Wednesday, June 13, 2007

Columba

We tend to think of Columba in terms of where he ended up – Iona – yet where he began was at the end of Europe, in the far west of Ireland, in the little church of St. Enda, in the Aran Islands. It stands today, open to the sky – and surrounded by graves three deep in the churchyard of the village of Killeany: a cloud of witnesses. There is no monastic community on Inishmor – these are the graves of the ordinary people of the island, interred in the sand built up over 15 centuries around the little oratory of the saints of Aran. These ordinary people are the ones here to carry on the faith, to learn, as would we, the traditions of the past and to pass them along to the people of the future.

1500 years ago a young man went to the end of the world to learn to be a leader of Christian communities.
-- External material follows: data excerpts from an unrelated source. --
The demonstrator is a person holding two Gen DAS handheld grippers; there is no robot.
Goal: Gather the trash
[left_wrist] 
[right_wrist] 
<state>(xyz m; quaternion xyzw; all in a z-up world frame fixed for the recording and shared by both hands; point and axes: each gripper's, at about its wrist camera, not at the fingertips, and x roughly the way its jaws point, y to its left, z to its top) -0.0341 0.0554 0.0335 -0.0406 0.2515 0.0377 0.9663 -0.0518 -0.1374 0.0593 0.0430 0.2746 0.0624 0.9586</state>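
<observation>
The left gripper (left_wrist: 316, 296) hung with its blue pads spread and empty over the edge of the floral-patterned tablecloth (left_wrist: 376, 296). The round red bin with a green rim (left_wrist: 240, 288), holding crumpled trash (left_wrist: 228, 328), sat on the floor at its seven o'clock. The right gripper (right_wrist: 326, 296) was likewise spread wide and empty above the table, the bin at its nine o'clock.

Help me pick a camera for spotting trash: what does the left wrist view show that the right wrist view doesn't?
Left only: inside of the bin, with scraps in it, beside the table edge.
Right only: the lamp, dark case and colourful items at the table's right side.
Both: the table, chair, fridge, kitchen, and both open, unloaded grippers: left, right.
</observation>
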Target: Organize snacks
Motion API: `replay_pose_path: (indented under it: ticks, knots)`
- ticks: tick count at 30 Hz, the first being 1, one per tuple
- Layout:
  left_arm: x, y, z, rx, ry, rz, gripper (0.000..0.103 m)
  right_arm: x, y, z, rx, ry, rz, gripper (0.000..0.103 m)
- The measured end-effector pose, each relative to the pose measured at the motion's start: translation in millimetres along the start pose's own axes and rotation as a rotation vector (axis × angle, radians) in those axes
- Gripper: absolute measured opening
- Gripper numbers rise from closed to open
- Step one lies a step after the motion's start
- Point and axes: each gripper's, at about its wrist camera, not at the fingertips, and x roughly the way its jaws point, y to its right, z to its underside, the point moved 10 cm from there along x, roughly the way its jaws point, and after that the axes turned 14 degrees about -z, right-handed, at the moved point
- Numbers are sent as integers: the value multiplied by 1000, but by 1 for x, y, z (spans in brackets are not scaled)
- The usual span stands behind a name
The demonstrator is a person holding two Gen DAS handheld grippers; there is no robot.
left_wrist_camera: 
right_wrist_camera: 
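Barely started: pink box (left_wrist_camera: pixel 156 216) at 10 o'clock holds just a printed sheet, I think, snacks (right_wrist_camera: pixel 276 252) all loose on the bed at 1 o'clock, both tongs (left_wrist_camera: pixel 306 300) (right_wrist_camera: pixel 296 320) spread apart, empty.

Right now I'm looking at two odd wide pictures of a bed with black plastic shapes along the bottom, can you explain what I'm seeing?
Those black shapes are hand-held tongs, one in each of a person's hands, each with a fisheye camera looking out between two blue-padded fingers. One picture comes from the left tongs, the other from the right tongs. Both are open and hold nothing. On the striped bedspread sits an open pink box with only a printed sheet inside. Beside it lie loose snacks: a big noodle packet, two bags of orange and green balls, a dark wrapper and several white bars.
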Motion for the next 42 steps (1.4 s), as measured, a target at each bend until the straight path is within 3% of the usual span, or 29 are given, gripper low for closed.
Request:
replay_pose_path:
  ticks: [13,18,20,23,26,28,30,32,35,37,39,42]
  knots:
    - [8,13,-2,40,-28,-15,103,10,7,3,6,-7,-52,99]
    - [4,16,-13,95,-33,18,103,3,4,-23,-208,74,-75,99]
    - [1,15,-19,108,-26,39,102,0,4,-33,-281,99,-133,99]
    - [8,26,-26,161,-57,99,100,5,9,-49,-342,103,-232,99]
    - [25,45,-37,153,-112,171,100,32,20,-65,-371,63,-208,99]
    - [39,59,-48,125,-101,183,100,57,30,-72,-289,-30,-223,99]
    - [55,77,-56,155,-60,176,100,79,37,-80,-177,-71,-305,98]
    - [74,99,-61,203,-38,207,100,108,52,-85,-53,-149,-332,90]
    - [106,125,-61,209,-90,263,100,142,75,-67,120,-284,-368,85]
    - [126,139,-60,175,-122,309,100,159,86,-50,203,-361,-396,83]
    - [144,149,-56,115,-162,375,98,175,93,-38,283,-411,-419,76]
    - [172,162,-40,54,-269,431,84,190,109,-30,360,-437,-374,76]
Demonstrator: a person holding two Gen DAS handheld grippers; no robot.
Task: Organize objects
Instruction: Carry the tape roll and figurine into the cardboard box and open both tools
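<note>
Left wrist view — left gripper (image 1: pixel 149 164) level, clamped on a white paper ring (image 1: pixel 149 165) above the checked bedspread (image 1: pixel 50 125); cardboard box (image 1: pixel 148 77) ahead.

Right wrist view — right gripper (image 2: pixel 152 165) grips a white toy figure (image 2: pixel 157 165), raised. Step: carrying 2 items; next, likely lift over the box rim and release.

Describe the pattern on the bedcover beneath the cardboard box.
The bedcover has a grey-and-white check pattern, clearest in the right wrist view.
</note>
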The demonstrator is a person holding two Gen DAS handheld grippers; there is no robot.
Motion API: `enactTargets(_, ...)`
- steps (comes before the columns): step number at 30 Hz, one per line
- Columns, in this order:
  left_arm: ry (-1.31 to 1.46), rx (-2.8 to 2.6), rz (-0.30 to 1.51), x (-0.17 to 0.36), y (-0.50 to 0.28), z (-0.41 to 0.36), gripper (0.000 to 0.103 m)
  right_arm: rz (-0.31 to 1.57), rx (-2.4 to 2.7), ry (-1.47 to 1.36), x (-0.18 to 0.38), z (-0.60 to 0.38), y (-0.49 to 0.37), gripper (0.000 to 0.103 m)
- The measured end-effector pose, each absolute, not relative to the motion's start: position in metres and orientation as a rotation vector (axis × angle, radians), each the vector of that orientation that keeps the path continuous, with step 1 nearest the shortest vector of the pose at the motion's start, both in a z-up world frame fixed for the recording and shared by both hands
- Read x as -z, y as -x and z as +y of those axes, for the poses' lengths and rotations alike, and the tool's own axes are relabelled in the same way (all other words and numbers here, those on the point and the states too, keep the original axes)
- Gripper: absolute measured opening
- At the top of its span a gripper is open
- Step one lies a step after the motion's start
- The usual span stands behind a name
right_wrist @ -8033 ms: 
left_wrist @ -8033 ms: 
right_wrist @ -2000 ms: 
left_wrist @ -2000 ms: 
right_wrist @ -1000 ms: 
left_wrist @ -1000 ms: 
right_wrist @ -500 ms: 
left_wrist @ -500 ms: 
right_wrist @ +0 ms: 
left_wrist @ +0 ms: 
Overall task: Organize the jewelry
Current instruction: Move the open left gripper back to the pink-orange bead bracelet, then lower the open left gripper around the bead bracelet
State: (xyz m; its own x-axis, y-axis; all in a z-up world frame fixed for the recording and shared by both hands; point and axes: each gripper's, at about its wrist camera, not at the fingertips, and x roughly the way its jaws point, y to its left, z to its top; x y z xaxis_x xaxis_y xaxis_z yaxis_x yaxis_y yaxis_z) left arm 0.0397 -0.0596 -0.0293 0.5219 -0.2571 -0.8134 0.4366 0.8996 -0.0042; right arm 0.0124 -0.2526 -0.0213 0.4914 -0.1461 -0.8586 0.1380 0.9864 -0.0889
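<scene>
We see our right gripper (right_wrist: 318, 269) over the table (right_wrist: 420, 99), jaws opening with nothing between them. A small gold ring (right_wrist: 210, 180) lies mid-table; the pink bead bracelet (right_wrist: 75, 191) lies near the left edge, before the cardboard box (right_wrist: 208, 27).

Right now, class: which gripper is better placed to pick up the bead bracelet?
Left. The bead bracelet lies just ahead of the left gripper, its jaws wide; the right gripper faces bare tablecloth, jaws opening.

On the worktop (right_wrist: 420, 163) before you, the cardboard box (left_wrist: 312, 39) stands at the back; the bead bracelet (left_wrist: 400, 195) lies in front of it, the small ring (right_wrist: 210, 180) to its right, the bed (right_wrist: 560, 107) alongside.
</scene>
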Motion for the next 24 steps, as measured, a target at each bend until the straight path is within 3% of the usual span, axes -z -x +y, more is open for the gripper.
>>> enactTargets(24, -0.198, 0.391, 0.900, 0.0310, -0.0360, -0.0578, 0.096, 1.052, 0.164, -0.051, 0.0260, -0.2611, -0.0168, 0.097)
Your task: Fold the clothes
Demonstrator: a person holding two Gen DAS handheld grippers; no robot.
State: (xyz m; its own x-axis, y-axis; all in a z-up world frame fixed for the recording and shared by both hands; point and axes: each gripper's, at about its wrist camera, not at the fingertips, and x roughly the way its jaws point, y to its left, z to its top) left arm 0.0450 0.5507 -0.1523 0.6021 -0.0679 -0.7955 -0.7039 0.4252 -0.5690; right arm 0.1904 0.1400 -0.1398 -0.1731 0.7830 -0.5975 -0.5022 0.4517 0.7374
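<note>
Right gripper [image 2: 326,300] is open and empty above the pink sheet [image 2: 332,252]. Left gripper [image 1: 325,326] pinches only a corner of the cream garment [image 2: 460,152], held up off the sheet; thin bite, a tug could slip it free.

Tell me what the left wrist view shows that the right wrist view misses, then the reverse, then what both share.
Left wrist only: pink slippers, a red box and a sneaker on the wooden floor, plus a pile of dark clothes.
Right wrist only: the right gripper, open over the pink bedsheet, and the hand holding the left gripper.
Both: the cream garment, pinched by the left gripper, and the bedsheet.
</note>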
Known to us as Columba, “the dove of the church”, he went, as it is remembered on that island, to Inishmor, Aran of the Saints, the island farthest west in the bay of Galway, to enter St Enda’s “spiritual boot camp” (in Sarah’s phrase). In a monastery with room for a dozen monks and their abbot, Enda established a place to learn a model of Christian community that served to evangelize Ireland – and beyond. Like the monastic communities of Martin of Tours, provided a new vessel to convey the gospel to a new generation, a new situation and a new people.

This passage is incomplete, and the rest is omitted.